**Directions for this task:** Starting with the first line and ending with the last, transcribe the data exactly.

START Given data

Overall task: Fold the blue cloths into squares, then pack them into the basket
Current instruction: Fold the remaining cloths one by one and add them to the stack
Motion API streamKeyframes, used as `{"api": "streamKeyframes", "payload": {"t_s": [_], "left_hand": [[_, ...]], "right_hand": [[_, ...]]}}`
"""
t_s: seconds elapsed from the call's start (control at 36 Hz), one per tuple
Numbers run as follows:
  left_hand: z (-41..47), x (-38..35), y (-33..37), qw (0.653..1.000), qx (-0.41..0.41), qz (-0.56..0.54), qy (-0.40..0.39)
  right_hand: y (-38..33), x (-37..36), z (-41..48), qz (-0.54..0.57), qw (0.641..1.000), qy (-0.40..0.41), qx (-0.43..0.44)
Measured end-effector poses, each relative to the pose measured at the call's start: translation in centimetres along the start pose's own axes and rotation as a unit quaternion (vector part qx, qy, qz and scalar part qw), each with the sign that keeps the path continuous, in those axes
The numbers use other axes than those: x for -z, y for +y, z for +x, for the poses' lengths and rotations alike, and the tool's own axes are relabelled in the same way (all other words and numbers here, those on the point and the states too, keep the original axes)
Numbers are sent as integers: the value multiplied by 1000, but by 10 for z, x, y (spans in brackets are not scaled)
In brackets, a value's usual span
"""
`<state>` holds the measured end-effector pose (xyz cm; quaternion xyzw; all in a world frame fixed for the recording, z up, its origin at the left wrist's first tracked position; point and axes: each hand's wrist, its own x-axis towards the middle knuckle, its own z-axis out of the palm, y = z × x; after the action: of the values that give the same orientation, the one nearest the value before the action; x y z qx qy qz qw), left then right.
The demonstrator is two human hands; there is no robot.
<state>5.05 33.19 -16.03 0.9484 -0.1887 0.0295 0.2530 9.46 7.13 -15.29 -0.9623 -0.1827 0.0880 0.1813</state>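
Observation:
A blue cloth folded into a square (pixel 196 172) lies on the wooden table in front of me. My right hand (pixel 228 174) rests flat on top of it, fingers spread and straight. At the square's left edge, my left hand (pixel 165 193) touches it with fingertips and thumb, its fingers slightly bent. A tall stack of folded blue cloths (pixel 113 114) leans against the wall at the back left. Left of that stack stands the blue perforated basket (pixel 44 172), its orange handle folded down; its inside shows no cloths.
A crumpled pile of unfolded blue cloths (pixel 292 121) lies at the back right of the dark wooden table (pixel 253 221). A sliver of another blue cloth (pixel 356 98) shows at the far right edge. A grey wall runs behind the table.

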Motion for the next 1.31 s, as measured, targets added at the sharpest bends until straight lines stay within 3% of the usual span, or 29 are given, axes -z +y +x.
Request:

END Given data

**Answer:**
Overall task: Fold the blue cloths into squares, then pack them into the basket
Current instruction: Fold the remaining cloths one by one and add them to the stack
Motion API streamKeyframes, used as `{"api": "streamKeyframes", "payload": {"t_s": [_], "left_hand": [[_, ...]], "right_hand": [[_, ...]]}}`
"""
t_s: seconds elapsed from the call's start (control at 36 Hz), one per tuple
Numbers run as follows:
  left_hand: z (-41..47), x (-38..35), y (-33..37), qw (0.653..1.000), qx (-0.41..0.41), qz (-0.56..0.54), qy (-0.40..0.39)
  right_hand: y (-38..33), x (-37..36), z (-41..48), qz (-0.54..0.57), qw (0.641..1.000), qy (-0.40..0.41), qx (-0.43..0.44)
Measured end-effector poses, each relative to the pose measured at the call's start: translation in centimetres along the start pose's own axes and rotation as a unit quaternion (vector part qx, qy, qz and scalar part qw), each with the sign that keeps the path continuous, in those axes
The numbers use other axes than those: x for -z, y for +y, z for +x, for the poses' lengths and rotations alike, and the tool's own axes are relabelled in the same way (all other words and numbers here, those on the point and the states too, keep the original axes)
Numbers are sent as integers: the value multiplied by 1000, but by 10 for z, x, y (spans in brackets are not scaled)
In brackets, a value's usual span
"""
`<state>` holds the measured end-effector pose (xyz cm; quaternion xyzw; all in a world frame fixed for the recording, z up, its origin at the left wrist's first tracked position; point and axes: each hand's wrist, its own x-axis towards the middle knuckle, its own z-axis out of the palm, y = z × x; after the action: of the values that give the same orientation, the one nearest the value before the action; x y z qx qy qz qw), left then right.
The demonstrator is two human hands; there is no robot.
<state>5.05 33.19 -16.03 0.9484 -0.1887 0.0295 0.2530 9.46 7.13 -15.29 -0.9623 -0.1827 0.0880 0.1813</state>
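Observation:
A blue cloth folded into a square (pixel 196 172) lies on the wooden table in front of me. My right hand (pixel 228 174) rests flat on top of it, fingers spread and straight. At the square's left edge, my left hand (pixel 165 193) touches it with fingertips and thumb, its fingers slightly bent. A tall stack of folded blue cloths (pixel 113 114) leans against the wall at the back left. Left of that stack stands the blue perforated basket (pixel 44 172), its orange handle folded down; its inside shows no cloths.
A crumpled pile of unfolded blue cloths (pixel 292 121) lies at the back right of the dark wooden table (pixel 253 221). A sliver of another blue cloth (pixel 356 98) shows at the far right edge. A grey wall runs behind the table.
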
Motion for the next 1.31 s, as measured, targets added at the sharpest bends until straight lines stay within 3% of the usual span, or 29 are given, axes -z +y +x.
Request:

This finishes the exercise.